En 2022, la Belgique a restitué 84 000 de ces objets au Congo. Mais la démarche a soulevé une controverse : le catalogue complet des pièces transférées n’a pas été rendu public. Les citoyens congolais ignorent donc quels objets ont été restitués et n’ont pas la possibilité de réclamer d’autres pièces de leur patrimoine.
Peinte en 1634, La Descente de croix illustre Jésus après sa mort, entouré de ses proches. Rares sont les œuvres de Rembrandt à avoir quitté les Pays-Bas, mais celle-ci a été emportée en France durant la période napoléonienne.
Acquise en 1814 par l’empereur Alexandre Ier auprès de l’impératrice Joséphine, la toile est aujourd’hui exposée au musée de l’Ermitage à Saint-Pétersbourg. La Russie a toujours refusé de la restituer et aucune issue favorable ne semble se profiler.
Considéré comme la première « charte des droits de l’homme » de l’Histoire, le cylindre de Cyrus, vieux de 2 500 ans, porte des inscriptions cunéiformes qui racontent la conquête de Babylone par le roi perse Cyrus en 539 avant J.-C.
L’Iran affirme qu’il a été volé et réclame sa restitution, tandis que le British Museum soutient qu’il a été découvert légalement en 1879. Après une brève exposition à Téhéran en 2010 et une tournée aux États-Unis, la relique est retournée au musée londonien, où elle demeure aujourd’hui.

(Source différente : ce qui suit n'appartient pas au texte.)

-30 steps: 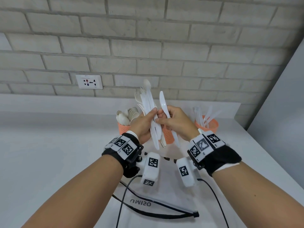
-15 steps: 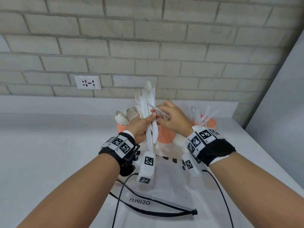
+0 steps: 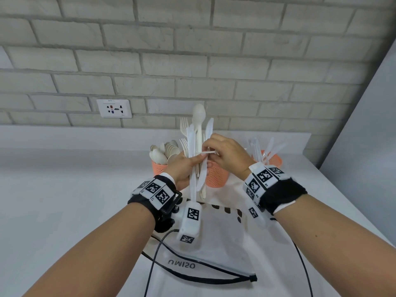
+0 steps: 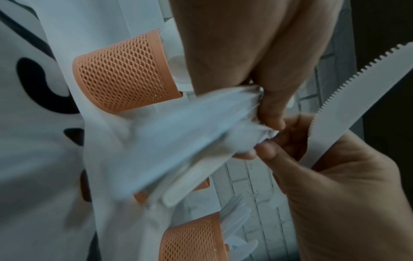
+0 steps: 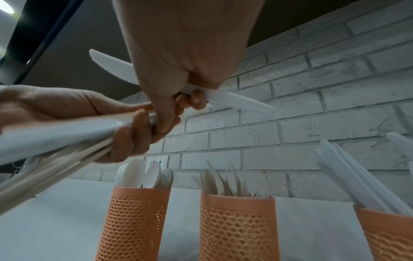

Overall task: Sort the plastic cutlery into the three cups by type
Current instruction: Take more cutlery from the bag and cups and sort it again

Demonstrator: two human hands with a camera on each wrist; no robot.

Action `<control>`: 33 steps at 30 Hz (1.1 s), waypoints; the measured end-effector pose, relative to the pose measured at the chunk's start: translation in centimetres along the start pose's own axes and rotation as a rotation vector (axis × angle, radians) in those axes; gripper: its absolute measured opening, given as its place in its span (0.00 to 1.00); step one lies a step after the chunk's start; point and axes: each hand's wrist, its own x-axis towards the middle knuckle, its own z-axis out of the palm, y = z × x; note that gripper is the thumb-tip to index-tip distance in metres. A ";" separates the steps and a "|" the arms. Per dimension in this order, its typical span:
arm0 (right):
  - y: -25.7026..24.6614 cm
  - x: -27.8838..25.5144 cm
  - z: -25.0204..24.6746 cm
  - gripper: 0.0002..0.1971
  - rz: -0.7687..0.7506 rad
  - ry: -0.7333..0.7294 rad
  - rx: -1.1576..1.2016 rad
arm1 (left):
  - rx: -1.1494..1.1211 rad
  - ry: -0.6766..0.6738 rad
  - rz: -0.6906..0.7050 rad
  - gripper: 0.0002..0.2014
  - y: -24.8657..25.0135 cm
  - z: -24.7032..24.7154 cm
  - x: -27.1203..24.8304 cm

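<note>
My left hand (image 3: 198, 160) grips an upright bundle of white plastic cutlery (image 3: 196, 133): forks, a spoon and knives. My right hand (image 3: 211, 151) is pressed against the bundle, its fingers curled round a serrated white knife (image 5: 111, 68) that lies crosswise in the palm, while its thumb and fingertips touch the bundle (image 5: 67, 137). The knife's blade (image 4: 357, 98) juts out past the hand. Behind the hands stand three orange mesh cups: the left cup (image 3: 159, 169) with spoons, the middle cup (image 3: 216, 177) with forks, the right cup (image 3: 273, 159) with knives.
A white bag (image 3: 216, 243) with black print and a black cord lies on the white counter under my wrists. The brick wall with a socket (image 3: 113, 108) runs close behind the cups. A grey panel (image 3: 364, 125) bounds the right side.
The knife in my right hand has turned from upright to crosswise and been tucked into the palm. The right fingers have moved back onto the bundle, which the left hand still holds.
</note>
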 end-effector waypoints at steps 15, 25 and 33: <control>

Ce sublime gorgerin en or massif a été mis au jour en 1833 par des ouvriers sur le site du tumulus de Bryn yr Ellyllon, près de Mold, dans la région galloise du Flintshire. Daté entre 1900 et 1600 avant J.-C., il est considéré comme l’un des plus beaux objets en or de l’âge du bronze européen.
Cet objet a été acquis par le British Museum en 1836, mais de nombreux politiciens et universitaires gallois ne cessent de réclamer sa restitution... en vain. Pour l’instant, la précieuse pièce demeure à Londres.